Active Directory Tier Model Uygulaması

Active Directory Tier Model uygulamasından bu yazımızda detaylı olarak bahsedeceğiz. Modelin bizlere kattığı güvenlik katmanlarını ve artılarını göreceğiz. Ayrıca bu modeli nasıl oluşturacağız ve uygulayacağız bunları göreceğiz.

Tier Model Nedir?

Tier Model Active Directory hesaplarının yanlış kullanımı sonucunda oluşabilecek problemlerin önüne geçmek için kullanılır. Bu modelde 3 farklı hesap kullanılır. Bu hesapların yetkileri ve bağlantıları sayesinde domain seviyesinin yüzey alanları küçültülür. Her hesap türünün belirli makineler üzerinde yetkileri vardır. Örnek olarak T2 hesapları bilgisayarlar üzerinde yetkiliyken T1 sunucularda yetkilidir.

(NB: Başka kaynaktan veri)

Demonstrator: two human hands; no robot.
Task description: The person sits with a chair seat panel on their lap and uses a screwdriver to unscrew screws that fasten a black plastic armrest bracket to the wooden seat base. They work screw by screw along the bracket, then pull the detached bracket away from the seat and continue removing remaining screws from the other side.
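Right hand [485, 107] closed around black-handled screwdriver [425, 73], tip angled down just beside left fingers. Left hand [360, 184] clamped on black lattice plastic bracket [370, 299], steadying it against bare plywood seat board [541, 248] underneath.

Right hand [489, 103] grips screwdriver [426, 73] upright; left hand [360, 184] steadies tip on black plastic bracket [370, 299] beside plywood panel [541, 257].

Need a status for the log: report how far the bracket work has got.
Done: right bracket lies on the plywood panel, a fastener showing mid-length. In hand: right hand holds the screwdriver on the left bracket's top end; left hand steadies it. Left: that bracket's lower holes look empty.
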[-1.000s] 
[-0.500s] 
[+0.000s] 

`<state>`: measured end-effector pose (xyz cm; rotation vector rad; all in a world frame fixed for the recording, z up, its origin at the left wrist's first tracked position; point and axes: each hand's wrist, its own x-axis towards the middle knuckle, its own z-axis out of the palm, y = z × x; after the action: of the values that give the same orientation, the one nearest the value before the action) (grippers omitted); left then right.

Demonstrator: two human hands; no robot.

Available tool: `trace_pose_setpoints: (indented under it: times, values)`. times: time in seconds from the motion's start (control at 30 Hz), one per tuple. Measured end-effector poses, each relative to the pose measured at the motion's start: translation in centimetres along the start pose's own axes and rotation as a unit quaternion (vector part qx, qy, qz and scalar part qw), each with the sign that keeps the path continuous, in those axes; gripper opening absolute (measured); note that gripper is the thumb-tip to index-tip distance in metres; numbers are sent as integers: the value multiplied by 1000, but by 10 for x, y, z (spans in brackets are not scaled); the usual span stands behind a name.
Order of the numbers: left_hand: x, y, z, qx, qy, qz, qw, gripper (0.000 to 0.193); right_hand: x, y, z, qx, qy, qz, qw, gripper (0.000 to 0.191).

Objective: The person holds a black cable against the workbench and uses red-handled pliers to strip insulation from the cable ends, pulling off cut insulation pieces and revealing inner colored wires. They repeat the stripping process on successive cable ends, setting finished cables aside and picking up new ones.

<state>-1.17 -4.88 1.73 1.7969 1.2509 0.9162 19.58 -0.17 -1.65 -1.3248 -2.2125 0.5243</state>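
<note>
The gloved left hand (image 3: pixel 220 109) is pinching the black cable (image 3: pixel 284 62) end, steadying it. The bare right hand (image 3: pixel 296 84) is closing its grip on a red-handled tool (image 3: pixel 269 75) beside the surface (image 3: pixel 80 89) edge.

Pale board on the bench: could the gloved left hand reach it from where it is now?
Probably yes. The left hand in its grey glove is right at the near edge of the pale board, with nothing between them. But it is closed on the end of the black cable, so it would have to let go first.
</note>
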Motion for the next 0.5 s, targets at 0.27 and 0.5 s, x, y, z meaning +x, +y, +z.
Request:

Eski sistemlerde domain admin kullanıcıları tüm sistemlerde kullanılırdı bu nedenle Bu hesapların ele geçirilmesi ile domain sunucuları ve bütün sistem tehlikeye girmekteydi. Kötü amaçlı kişilerin ilk hedefi genellikle bu hesaplar olmaktaydı. Bu problemin önüne geçmek için TIER model karşımıza çıkmaktadır.

İlk önce Tier modelin mantığını anlatalım ve hesaplara detaylıca değinelim.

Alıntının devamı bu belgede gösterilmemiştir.